*What you will do*. Find all the lines in the entries below that hold the word "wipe" and copy them.

*Materials provided*.
-- Opening Marker --

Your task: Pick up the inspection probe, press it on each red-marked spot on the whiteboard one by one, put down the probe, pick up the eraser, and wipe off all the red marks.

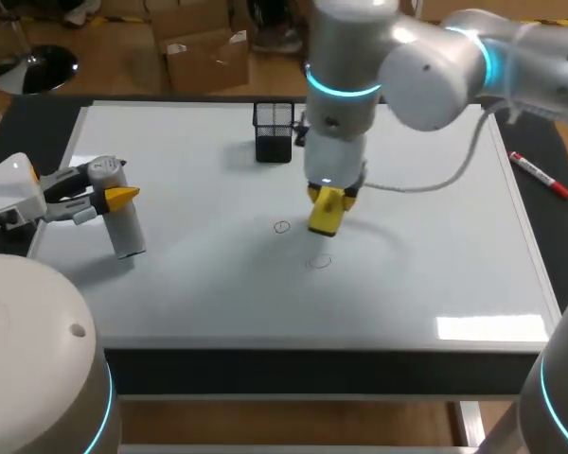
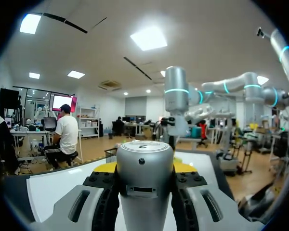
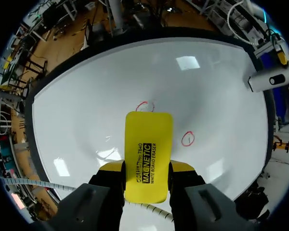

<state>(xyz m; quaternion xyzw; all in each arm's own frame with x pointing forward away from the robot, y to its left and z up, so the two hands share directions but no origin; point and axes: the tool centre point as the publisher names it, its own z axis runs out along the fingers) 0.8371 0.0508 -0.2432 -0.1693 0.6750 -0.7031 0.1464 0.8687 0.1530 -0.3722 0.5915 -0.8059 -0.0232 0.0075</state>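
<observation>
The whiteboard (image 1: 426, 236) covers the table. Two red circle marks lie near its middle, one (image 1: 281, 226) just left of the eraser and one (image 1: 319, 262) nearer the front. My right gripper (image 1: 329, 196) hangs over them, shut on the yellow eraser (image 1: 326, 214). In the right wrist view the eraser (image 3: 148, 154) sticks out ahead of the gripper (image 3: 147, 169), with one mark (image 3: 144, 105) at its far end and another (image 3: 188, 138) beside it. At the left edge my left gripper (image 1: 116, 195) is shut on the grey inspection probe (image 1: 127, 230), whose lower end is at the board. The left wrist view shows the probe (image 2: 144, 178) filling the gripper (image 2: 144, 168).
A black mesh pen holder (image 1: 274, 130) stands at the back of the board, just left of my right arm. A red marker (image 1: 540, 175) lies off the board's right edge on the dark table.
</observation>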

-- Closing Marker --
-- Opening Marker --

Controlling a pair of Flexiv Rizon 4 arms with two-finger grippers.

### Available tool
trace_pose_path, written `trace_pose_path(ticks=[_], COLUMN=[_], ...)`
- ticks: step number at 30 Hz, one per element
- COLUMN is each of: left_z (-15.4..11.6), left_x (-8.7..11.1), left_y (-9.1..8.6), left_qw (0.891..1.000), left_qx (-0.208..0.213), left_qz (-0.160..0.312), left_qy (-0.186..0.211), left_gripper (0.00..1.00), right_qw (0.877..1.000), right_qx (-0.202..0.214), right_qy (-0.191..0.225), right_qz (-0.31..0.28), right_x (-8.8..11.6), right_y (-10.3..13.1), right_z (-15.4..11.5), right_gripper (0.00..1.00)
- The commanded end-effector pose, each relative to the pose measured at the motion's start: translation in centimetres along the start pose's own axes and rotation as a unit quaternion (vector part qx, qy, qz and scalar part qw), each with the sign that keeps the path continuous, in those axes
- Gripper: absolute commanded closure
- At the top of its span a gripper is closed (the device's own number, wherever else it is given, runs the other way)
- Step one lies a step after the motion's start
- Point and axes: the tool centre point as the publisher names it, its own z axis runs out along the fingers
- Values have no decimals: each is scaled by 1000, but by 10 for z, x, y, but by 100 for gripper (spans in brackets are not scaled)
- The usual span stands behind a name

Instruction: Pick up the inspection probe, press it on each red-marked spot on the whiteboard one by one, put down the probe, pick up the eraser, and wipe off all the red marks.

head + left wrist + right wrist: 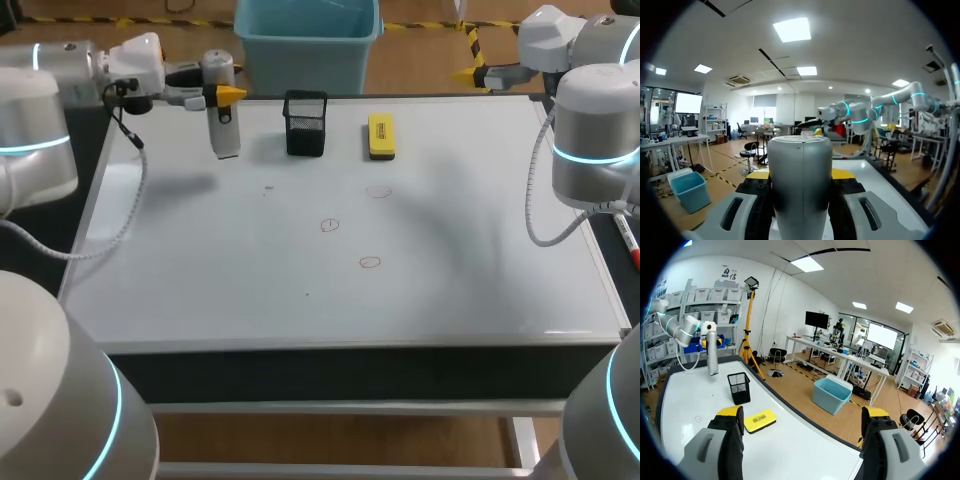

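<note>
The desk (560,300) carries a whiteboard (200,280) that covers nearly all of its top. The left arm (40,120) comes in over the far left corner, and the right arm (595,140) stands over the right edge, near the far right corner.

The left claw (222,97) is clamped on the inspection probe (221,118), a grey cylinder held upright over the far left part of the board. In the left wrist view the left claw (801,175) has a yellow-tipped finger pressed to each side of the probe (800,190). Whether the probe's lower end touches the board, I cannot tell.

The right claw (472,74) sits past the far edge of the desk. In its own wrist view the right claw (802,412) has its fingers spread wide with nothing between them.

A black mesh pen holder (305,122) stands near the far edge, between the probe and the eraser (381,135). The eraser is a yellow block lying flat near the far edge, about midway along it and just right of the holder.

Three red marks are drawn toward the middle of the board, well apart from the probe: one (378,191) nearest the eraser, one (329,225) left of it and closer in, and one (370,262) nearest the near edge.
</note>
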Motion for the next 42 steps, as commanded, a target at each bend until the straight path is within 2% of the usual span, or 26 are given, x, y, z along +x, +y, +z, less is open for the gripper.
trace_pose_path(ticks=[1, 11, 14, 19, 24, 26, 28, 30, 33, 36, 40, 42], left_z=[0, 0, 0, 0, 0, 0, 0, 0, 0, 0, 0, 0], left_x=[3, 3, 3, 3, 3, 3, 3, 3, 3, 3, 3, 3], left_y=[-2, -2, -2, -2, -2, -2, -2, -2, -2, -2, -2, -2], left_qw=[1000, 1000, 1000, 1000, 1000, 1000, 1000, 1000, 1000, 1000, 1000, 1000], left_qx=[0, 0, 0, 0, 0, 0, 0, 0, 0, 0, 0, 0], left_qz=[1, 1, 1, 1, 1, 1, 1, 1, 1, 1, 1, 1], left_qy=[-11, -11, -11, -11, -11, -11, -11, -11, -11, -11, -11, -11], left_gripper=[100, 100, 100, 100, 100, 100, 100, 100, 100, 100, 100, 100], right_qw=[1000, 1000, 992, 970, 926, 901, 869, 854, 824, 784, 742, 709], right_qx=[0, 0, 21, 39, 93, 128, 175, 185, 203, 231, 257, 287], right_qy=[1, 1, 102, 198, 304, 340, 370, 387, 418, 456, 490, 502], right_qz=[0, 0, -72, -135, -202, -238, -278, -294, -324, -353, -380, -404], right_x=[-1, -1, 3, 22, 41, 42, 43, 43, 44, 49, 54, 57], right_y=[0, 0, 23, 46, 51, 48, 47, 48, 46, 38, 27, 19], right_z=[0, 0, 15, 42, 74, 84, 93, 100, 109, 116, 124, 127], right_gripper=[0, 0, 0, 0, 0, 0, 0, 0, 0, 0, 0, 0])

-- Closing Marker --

*Exercise solution*.
Your task: Pick up the inspection probe, press it on each red-marked spot on the whiteboard one by one, put down the probe, pick up the eraser, and wipe off all the red marks.
Instruction: Pick up the inspection probe, press it on each red-marked spot on the whiteboard one by one, put down the probe, pick up the eraser, and wipe off all the red marks.

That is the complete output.